Quantifying the Residual Finiteness of Linear Groups

A residually finite group is a group for which the intersection of all finite index subgroups is trivial; such a group can be studied using its finite quotients. Normal residual finiteness growth measures how well a finitely generated residually finite group is approximated by its finite quotients.
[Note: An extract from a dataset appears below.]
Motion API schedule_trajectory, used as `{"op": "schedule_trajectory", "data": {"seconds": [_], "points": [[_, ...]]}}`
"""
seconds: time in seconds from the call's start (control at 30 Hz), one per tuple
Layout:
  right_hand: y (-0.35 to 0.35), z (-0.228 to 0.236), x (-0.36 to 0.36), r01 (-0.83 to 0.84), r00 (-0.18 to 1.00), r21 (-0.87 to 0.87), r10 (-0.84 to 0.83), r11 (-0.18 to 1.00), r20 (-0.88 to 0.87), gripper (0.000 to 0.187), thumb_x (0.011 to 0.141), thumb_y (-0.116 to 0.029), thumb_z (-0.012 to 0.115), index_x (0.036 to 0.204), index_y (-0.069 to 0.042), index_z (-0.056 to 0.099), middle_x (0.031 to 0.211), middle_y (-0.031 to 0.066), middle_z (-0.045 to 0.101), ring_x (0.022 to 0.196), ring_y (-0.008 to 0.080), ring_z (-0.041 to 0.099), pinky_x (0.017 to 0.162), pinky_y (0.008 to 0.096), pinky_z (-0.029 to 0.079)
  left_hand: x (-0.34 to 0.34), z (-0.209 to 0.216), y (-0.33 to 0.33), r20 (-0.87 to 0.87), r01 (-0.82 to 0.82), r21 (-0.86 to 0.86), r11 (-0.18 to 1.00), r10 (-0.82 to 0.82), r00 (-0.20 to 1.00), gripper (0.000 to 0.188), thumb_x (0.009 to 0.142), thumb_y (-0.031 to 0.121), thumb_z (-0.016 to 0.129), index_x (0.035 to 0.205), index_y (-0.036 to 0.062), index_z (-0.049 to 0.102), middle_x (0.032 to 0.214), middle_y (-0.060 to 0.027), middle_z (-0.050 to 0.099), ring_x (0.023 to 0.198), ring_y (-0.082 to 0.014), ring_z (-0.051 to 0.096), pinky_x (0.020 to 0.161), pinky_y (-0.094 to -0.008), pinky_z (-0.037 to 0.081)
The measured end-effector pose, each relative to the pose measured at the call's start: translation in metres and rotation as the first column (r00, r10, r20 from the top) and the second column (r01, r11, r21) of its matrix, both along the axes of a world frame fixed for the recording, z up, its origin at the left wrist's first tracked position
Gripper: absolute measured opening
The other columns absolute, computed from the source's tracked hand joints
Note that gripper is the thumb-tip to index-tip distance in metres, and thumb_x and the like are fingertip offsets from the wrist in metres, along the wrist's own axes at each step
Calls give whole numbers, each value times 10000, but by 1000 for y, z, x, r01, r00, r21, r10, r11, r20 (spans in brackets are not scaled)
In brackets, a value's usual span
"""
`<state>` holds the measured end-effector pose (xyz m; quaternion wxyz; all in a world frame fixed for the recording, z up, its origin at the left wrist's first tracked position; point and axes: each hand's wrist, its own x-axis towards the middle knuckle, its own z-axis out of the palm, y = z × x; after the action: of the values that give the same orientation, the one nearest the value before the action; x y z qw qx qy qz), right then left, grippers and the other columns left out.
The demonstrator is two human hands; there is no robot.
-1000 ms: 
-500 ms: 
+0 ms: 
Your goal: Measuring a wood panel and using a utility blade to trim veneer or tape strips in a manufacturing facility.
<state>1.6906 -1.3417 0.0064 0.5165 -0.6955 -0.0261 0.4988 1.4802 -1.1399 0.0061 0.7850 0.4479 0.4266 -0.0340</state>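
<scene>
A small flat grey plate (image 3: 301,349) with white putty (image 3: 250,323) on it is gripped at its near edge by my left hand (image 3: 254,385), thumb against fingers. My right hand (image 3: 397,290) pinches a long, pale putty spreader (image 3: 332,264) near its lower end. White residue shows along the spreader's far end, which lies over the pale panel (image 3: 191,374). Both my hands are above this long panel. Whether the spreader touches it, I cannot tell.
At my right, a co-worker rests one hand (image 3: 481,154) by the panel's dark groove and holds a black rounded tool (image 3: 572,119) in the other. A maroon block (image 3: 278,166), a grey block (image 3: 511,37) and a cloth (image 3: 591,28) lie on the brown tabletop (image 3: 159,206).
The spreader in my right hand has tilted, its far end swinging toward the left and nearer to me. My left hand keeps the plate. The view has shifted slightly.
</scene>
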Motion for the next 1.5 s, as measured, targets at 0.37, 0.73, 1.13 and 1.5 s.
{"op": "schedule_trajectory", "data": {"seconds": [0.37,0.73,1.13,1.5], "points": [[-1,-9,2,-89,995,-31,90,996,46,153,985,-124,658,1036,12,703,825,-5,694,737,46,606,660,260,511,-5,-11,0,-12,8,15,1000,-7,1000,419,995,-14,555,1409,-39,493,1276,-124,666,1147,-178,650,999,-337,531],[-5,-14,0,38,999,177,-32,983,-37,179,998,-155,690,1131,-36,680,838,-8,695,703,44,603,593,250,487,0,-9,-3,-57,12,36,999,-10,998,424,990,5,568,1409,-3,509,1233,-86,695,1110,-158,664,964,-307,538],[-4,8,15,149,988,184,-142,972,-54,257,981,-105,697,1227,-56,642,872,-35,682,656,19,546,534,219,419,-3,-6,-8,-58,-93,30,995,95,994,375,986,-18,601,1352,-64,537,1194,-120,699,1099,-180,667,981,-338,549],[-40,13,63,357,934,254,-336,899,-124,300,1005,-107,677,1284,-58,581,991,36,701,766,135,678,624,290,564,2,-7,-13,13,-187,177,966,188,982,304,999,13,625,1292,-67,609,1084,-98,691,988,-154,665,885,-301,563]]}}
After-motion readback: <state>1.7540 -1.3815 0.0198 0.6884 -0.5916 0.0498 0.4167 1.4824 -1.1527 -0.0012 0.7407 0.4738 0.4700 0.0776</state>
We show that any linear group $\Gamma\leq \GL_d(K)$ has normal residual finiteness growth asymptotically bounded above by $(n\log n)^{d^2-1}$; notably this bound depends only on the degree of linearity of $\Gamma$. If char $K=0$, then this bound can be improved to $n^{d^2-1}$. We also give lower bounds on the normal residual finiteness growth of $\Gamma$ in the case that $\Gamma$ is a finitely generated subgroup of a Chevalley group $G$ of rank at least 2. These lower bounds agree with the computed upper bounds, providing exact asymptotics on the normal residual finiteness growth. In particular, finite index subgroups of $G(\Z)$ and $G(\Fp[t])$ have normal residual finiteness growth $n^{\dim(G)}.$ We also compute the non-normal residual finiteness growth in the above cases; for the lower bounds the exponent $\dim(G)$ is replaced by the minimal codimension of a maximal parabolic subgroup of $G$.